We also need to prohibit UDP traffic on port 443.
sudo iptables -I FORWARD 1 -p udp -i wlx00e100884785 --dport 443 -j REJECT
Most proxies do not support QUIC. Blocking UDP will force the application to use TCP instead of QUIC.
After that, it was necessary to bring up the mitm-proxy itself. In the beginning, I used BurpSuite CE in invisible proxy mode. Later I had to give it up, because for some unknown reason Instagram was unstable through it. Some requests went through, and some did not. Therefore, I decided to use mitmproxy. You can run it with the command:
docker run --rm -it -v ~/.mitmproxy:/home/mitmproxy/.mitmproxy --network host mitmproxy/mitmproxy mitmproxy --mode transparent --showhost --set listen_port=8081 --set=console_focus_follow=true
In addition, you need to add the mitmproxy certificate to the trusted certificates on the device itself. How to do this is described here.

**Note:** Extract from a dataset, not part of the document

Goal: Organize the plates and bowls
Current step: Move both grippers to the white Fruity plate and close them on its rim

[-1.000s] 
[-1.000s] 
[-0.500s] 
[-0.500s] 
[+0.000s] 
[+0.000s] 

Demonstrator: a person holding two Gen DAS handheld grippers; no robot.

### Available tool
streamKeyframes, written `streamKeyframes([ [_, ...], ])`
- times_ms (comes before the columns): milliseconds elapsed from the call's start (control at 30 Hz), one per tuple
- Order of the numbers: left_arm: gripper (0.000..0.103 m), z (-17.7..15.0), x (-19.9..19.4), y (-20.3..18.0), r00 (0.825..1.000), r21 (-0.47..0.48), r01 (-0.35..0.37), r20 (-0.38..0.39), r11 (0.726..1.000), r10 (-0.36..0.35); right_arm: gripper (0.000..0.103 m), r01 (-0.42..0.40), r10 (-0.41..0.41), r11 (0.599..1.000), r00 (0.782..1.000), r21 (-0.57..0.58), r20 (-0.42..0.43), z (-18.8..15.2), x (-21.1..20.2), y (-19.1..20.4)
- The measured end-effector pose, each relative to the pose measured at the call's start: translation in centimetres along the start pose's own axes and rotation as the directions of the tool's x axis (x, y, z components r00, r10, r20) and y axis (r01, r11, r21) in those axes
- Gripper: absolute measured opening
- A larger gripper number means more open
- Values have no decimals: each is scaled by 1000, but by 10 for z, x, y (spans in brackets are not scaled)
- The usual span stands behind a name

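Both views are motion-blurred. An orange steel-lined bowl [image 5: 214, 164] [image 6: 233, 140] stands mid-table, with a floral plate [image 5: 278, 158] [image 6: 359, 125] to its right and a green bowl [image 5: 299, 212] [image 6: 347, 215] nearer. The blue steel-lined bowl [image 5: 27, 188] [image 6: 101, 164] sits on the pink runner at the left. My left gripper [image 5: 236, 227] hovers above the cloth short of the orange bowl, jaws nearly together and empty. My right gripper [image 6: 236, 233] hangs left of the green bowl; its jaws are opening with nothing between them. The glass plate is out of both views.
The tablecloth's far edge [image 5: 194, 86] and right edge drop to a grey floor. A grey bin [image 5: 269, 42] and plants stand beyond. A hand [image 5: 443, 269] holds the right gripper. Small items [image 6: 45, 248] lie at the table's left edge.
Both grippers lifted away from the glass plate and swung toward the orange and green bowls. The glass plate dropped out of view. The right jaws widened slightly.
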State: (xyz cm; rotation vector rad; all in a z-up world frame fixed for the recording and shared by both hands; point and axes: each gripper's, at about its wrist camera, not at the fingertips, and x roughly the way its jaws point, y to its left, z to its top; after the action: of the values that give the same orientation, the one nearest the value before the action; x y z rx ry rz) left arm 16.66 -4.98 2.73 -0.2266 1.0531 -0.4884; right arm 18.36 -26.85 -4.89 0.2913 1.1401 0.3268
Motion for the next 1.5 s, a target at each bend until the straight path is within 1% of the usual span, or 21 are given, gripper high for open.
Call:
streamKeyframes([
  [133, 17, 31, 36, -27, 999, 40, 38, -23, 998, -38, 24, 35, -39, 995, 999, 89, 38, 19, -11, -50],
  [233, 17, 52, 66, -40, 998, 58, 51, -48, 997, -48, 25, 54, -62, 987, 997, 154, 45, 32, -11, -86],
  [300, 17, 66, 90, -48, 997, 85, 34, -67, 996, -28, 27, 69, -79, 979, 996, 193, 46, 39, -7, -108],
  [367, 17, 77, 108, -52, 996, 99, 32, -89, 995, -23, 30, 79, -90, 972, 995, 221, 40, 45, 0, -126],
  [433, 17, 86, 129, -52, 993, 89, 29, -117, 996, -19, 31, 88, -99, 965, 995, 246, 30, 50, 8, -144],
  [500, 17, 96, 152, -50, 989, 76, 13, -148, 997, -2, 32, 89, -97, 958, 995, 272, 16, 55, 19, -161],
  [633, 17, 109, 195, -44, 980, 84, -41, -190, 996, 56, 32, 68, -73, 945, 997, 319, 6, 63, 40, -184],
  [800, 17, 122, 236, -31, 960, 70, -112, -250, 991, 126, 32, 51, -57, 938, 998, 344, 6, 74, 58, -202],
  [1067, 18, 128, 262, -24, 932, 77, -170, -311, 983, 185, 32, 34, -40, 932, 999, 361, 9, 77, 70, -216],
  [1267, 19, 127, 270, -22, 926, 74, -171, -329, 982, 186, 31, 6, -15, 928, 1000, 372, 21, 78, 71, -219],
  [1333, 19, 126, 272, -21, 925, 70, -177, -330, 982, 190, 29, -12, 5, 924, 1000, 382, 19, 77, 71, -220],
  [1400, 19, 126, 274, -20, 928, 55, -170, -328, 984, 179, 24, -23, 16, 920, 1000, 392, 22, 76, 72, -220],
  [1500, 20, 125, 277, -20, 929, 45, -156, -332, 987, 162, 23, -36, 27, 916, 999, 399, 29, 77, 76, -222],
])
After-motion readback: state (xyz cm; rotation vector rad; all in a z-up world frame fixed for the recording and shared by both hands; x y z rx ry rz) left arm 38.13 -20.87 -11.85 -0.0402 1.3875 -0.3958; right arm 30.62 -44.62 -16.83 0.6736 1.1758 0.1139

Now to make sure that everything works, you can open any https site through the browser on your phone and the proxy will display these requests.
Unfortunately, if you open the Instagram app, you will see warnings in the proxy's event logs that our certificate is not recognized.
This means that the application can have its own certificate store (like firefox browser for example) and not use the system one. Alternatively, the application has a list of certificates which can be trusted. This is a technique known as certificate pinning. I will not go into details about this. Check the Internet about the pros and cons of using certificate pinning in your applications.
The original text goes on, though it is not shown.